__Study material__.
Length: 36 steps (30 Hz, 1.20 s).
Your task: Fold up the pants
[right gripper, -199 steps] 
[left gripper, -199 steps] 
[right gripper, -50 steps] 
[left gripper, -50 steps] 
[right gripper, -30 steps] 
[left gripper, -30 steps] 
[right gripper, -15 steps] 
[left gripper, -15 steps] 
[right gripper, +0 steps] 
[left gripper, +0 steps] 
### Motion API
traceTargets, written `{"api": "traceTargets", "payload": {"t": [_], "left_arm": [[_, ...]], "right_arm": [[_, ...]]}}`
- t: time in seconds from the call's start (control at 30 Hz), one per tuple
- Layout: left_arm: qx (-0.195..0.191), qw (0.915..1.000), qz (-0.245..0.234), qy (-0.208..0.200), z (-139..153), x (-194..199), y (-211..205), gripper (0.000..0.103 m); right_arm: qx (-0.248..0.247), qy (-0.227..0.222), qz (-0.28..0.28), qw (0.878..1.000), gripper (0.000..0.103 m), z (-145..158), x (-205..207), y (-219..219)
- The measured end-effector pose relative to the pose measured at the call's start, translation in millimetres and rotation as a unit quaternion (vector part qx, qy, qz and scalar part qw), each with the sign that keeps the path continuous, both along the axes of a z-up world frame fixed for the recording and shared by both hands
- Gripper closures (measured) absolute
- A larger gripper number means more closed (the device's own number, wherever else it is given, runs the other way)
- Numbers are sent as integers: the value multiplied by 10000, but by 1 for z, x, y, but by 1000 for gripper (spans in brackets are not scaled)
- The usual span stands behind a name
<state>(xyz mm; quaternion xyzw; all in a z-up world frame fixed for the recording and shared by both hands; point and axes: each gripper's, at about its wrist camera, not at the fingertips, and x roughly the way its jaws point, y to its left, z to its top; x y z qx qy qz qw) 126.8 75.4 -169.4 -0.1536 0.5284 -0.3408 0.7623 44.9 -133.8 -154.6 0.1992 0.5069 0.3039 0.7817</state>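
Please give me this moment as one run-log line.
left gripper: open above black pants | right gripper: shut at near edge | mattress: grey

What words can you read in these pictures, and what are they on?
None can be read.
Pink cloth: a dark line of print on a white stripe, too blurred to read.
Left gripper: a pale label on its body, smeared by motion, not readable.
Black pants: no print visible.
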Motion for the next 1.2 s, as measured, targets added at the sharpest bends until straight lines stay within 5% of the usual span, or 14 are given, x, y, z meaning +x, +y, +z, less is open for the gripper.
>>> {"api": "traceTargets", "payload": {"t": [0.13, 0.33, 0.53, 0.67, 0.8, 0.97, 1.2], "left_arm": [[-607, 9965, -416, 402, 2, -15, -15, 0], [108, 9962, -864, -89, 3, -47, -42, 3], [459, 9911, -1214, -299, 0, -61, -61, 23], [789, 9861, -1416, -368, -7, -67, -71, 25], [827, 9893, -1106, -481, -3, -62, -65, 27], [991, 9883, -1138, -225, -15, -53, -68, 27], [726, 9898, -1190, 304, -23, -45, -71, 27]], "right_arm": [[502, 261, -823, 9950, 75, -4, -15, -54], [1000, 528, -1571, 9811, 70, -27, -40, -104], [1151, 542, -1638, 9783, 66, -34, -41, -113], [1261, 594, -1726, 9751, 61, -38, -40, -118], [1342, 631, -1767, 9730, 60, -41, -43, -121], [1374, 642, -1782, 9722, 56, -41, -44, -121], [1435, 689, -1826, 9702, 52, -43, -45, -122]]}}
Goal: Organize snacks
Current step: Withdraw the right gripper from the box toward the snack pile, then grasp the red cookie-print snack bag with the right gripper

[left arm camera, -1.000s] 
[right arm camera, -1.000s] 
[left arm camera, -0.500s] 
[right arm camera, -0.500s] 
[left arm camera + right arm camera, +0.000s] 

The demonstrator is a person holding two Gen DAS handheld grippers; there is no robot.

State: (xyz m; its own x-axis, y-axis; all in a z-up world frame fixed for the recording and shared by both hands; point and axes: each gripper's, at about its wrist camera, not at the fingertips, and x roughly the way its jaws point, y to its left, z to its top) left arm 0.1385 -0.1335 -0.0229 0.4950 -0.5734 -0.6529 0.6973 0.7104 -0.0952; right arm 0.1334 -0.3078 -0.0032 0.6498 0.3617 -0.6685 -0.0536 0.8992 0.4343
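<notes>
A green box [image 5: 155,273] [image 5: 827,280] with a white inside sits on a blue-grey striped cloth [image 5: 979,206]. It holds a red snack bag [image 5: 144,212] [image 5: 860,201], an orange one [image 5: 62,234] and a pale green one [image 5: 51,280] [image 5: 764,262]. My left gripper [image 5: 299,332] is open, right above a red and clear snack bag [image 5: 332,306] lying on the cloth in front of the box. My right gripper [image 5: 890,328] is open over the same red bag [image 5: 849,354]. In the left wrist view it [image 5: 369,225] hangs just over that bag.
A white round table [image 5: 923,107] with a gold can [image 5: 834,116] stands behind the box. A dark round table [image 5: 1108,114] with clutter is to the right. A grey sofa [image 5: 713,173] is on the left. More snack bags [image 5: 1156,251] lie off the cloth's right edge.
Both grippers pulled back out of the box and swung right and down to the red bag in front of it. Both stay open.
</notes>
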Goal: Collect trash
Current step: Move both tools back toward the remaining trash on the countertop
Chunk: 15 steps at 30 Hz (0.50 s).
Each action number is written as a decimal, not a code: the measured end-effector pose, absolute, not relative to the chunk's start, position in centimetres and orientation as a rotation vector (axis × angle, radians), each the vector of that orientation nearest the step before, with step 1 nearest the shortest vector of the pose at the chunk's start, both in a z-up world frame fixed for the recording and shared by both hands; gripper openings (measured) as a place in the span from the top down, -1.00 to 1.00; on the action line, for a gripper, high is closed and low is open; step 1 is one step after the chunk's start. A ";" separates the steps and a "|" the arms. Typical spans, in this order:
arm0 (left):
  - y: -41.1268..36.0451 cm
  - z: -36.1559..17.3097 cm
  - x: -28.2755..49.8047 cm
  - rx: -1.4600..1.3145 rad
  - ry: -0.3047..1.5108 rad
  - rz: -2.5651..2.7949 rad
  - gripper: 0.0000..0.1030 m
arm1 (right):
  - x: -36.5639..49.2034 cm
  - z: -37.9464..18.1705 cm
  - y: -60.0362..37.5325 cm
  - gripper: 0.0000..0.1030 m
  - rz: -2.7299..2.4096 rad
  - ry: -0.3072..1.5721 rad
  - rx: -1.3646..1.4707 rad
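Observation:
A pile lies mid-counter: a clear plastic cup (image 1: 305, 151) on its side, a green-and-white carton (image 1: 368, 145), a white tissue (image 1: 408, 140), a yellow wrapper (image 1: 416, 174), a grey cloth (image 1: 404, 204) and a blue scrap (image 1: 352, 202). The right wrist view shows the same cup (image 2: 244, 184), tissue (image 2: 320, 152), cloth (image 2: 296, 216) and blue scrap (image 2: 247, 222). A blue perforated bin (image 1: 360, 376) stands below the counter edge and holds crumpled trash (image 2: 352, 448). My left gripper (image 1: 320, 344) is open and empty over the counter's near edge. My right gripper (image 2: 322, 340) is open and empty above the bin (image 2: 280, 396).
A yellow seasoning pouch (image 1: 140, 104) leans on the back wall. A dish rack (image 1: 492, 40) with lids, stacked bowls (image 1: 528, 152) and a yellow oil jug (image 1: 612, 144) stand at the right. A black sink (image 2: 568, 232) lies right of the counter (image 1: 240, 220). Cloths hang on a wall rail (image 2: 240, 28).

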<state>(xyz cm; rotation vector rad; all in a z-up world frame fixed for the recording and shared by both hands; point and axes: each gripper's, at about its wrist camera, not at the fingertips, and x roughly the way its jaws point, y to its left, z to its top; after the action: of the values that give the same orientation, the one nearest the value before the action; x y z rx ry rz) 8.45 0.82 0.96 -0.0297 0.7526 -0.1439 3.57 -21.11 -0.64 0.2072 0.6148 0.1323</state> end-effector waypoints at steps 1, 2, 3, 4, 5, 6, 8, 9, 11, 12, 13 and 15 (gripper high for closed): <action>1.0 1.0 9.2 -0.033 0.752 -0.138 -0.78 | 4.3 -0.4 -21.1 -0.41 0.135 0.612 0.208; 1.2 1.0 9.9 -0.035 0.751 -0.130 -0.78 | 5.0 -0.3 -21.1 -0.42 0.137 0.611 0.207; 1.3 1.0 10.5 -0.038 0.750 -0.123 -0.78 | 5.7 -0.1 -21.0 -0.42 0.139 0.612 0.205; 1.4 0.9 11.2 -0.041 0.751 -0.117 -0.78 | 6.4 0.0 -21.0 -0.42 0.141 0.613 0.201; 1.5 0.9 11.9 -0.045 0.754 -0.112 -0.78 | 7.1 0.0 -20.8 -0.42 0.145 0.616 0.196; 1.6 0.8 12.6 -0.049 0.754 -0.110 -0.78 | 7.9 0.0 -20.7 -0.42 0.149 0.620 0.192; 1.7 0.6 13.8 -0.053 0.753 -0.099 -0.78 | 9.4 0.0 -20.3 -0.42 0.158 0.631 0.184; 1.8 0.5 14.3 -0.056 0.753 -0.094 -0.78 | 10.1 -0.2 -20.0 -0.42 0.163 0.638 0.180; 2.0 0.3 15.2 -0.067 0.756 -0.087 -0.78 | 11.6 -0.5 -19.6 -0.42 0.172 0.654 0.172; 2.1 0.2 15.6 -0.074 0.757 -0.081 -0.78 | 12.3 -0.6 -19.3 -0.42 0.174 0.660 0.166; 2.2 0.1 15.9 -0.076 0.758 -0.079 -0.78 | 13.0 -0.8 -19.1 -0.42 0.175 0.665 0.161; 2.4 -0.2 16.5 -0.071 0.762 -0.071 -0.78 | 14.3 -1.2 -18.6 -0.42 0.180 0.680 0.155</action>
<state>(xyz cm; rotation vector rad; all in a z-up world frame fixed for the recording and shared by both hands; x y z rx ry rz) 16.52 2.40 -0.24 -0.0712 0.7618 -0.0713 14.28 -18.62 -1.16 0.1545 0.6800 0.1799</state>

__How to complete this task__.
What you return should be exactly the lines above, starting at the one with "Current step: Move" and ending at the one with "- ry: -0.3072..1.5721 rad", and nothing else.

__Final answer__.
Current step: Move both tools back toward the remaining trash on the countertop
Chunk: 15 steps at 30 Hz (0.50 s).
Each action number is written as a decimal, not a code: the measured end-effector pose, absolute, not relative to the chunk's start, position in centimetres and orientation as a rotation vector (axis × angle, radians), each the vector of that orientation nearest the step before, with step 1 nearest the shortest vector of the pose at the chunk's start, both in a z-up world frame fixed for the recording and shared by both hands; gripper openings (measured) as a place in the span from the top down, -1.00 to 1.00; on the action line, for a gripper, high is closed and low is open; step 1 is one step after the chunk's start. A ";" separates the steps and a "|" the arms. Typical spans, in this order:
arm0 (left):
  - y: -41.1268..36.0451 cm
  - z: -36.1559..17.3097 cm
  - x: -28.2755..49.8047 cm
  - rx: -1.4600..1.3145 rad
  - ry: -0.3047..1.5108 rad
  - rz: -2.5651..2.7949 rad
  - gripper: 0.0000..0.1030 m
arm1 (right):
  - x: -36.5639..49.2034 cm
  - z: -37.9464..18.1705 cm
  - y: -60.0362..37.5325 cm
  - gripper: 0.0000..0.1030 m
  - rz: -2.7299..2.4096 rad
  - ry: -0.3072..1.5721 rad

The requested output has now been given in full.